Il est également utile d’organiser le type de rétroaction qui fait qu’une vraie classe fonctionne si bien. Si vous essayiez d’apprendre une des routines de danse de Beyonce, par exemple, Cross suggère d’utiliser un miroir,  » pour voir si vous faites bien les choses « . Lorsque nous essayons d’apprendre quelque chose que nous n’avons pas d’accès visuel direct à notre rendement, comme un service de tennis ou un coup au golf, l’apprentissage par YouTube peut être moins efficace. Vous pourriez être capable d’apprendre les accords de votre chanson préférée à travers un simple miroir, mais au moins un guitariste note quelques problèmes dans l’idée « d’apprendre en copiant depuis YouTube ». Alors que les guitaristes autodidactes peuvent souvent « sortir » des notes, comme des robots, il suggère que seul un professeur dans la salle peut aider à développer des facteurs plus intangibles (mais non moins importants) comme le « ton » et le « groove ».

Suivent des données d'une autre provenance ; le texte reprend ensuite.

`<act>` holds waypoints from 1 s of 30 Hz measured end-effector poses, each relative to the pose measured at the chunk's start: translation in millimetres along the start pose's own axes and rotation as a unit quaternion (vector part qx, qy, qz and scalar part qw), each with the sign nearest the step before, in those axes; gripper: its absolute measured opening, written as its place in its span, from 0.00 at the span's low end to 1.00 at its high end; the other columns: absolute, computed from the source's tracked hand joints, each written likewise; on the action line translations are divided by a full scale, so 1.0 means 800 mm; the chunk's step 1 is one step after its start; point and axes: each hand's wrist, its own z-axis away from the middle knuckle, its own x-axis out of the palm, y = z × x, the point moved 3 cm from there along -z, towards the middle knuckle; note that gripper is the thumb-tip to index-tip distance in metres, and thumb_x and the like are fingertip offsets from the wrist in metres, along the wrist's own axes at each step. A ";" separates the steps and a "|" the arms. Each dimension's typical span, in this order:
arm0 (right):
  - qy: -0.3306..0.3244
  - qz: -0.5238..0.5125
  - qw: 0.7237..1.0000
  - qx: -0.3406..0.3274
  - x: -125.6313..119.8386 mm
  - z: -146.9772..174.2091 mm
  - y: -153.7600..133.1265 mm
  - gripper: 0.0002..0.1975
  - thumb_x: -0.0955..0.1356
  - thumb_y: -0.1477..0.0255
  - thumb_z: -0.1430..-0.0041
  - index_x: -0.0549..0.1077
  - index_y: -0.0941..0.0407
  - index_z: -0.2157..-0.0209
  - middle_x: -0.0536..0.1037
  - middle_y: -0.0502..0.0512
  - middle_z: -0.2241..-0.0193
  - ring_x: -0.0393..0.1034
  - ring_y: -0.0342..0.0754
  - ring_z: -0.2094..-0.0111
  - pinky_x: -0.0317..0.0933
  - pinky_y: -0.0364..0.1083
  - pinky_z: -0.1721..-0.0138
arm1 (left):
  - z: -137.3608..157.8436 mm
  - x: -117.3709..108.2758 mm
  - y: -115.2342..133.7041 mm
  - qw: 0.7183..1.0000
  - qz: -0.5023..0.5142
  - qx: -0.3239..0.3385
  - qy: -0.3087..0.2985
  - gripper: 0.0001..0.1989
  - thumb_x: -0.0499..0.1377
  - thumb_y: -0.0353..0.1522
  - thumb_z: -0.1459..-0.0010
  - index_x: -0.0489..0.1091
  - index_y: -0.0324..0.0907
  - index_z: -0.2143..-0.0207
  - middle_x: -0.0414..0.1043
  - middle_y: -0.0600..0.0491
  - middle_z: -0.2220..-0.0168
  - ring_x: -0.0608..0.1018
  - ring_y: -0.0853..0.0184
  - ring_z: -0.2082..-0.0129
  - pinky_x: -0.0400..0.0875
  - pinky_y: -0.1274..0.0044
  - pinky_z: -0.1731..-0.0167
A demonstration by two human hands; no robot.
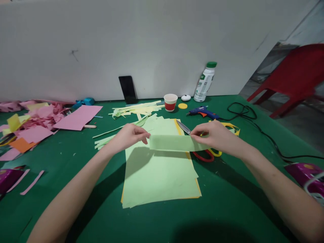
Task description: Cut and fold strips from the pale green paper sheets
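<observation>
Stretched between my two hands is a light green paper strip (172, 143), held level above a stack of green paper sheets (162, 182) with orange edges showing beneath. My left hand (131, 136) pinches the strip's left end between thumb and fingers. Toward the strip's right part, my right hand (215, 136) pinches its upper edge. Under and beside the right hand lie scissors (184, 128) with grey blades and red and yellow handles; part of them is hidden. Narrow green paper strips (106, 141) lie left of the stack, beyond my left hand.
Along the white wall stand a phone (128, 88), a paper cup (170, 102) and a bottle (205, 82). A blue glue gun (202, 111) trails a black cord (275, 148) to the right. Pink paper (78, 118) and scraps cover the left. A red chair (296, 71) stands beyond the table.
</observation>
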 end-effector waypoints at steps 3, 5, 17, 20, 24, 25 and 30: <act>0.032 0.031 0.999 -0.011 0.003 0.001 -0.007 0.11 0.61 0.74 0.47 0.74 0.56 0.75 0.78 0.52 0.73 0.68 0.46 0.73 0.56 0.45 0.73 | -0.001 -0.003 0.000 0.989 -0.017 0.040 0.141 0.15 0.46 0.29 0.44 0.72 0.38 0.66 0.74 0.50 0.70 0.74 0.68 0.71 0.67 0.77 0.71; 0.033 0.037 0.998 -0.024 0.009 0.002 -0.017 0.11 0.60 0.75 0.47 0.74 0.56 0.74 0.78 0.51 0.73 0.68 0.46 0.73 0.56 0.44 0.73 | 0.004 0.010 0.014 0.974 -0.019 0.139 0.176 0.21 0.42 0.20 0.49 0.68 0.38 0.60 0.73 0.49 0.60 0.73 0.67 0.60 0.67 0.74 0.60; 0.040 0.050 0.996 -0.054 0.037 0.023 -0.062 0.09 0.63 0.76 0.48 0.75 0.58 0.75 0.77 0.52 0.77 0.70 0.45 0.75 0.55 0.42 0.74 | 0.035 0.074 0.068 0.936 -0.138 0.297 0.130 0.12 0.46 0.29 0.40 0.69 0.37 0.69 0.73 0.52 0.74 0.74 0.71 0.75 0.69 0.72 0.60; 0.047 0.051 0.996 -0.053 0.041 0.024 -0.064 0.09 0.63 0.76 0.48 0.75 0.58 0.76 0.76 0.52 0.78 0.69 0.45 0.76 0.55 0.42 0.75 | 0.035 0.076 0.067 0.938 -0.146 0.288 0.126 0.12 0.47 0.29 0.41 0.69 0.37 0.70 0.74 0.53 0.74 0.74 0.70 0.75 0.70 0.73 0.62; 0.055 0.058 0.995 -0.053 0.041 0.024 -0.064 0.10 0.63 0.76 0.48 0.74 0.57 0.77 0.76 0.52 0.79 0.69 0.44 0.77 0.54 0.41 0.76 | 0.036 0.077 0.064 0.960 -0.118 0.237 0.086 0.09 0.49 0.28 0.43 0.69 0.37 0.67 0.74 0.51 0.70 0.75 0.68 0.74 0.67 0.79 0.77; 0.057 0.061 0.995 -0.059 0.041 0.025 -0.064 0.10 0.63 0.76 0.48 0.74 0.57 0.77 0.76 0.52 0.79 0.69 0.44 0.77 0.53 0.41 0.76 | 0.036 0.077 0.064 0.966 -0.096 0.229 0.077 0.09 0.50 0.28 0.44 0.70 0.38 0.67 0.74 0.52 0.70 0.75 0.69 0.74 0.67 0.79 0.76; 0.063 0.088 0.991 -0.083 0.040 0.027 -0.064 0.11 0.62 0.76 0.47 0.74 0.57 0.78 0.76 0.52 0.80 0.69 0.44 0.78 0.52 0.41 0.78 | 0.029 0.072 0.059 0.986 -0.019 0.160 0.048 0.09 0.51 0.29 0.46 0.71 0.40 0.70 0.75 0.54 0.73 0.75 0.70 0.75 0.67 0.80 0.73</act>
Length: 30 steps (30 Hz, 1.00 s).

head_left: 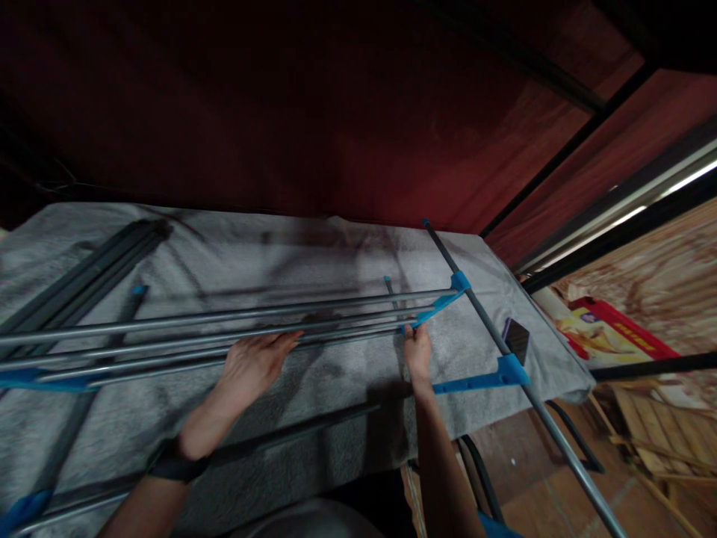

D’un autre côté, Justin Sandercoe, guitariste et professeur de longue date au Royaume-Uni, qui s’est fait un nom en constituant une énorme bibliothèque de leçons en ligne (même avant YouTube), pense que les gens peuvent largement dire s’ils s’améliorent ou non dans la pratique d’un morceau de musique en comparant leur performance à la version en ligne qu’ils essaient d’imiter. Tout ce qui pourrait manquer en termes de personne n’étant pas dans la pièce avec l’étudiant, suggère-t-il, est compensé par la simple commodité de l’apprentissage en ligne. « Si vous apprenez quelque chose en tête à tête, et que vous l’oubliez plus tard à la maison, vous ne pouvez pas vraiment le rembobiner. » Sur YouTube, un élève peut se rembobiner à l’infini – et le professeur ne sera pas frustré.

Le dernier conseil est de regarder à la fois les experts et les amateurs. Les travaux de Proteau et d’autres chercheurs ont montré que les sujets semblaient apprendre plus efficacement les exemples de tâches lorsqu’on leur montrait des vidéos montrant des experts exécutant la tâche sans effort et des novices faisant des erreurs (au lieu de simplement regarder des experts ou des novices seuls). Il se peut, selon Proteau, que dans le modèle « mixte », nous apprenions ce qu’il faut viser et ce qu’il faut éviter. Il ne suffit pas de regarder Roger Federer – nous devons voir le joueur moyen se débattre sur le terrain. Comme le font remarquer Daniel Lametti et Kate Watkins, professeurs à l’Université d’Oxford,  » l’observation de quelqu’un qui n’apprend pas – comme quelqu’un qui est déjà un expert (p. ex. Federer) – ne procure aucun avantage aux observateurs lorsqu’ils vont réellement apprendre la tâche « .

En d’autres termes, le fait de voir l’apprentissage se produire nous aide réellement à apprendre. Bien que, il est vrai, parfois nous ne voulons pas apprendre la plomberie – nous voulons juste réparer cette maudite toilette.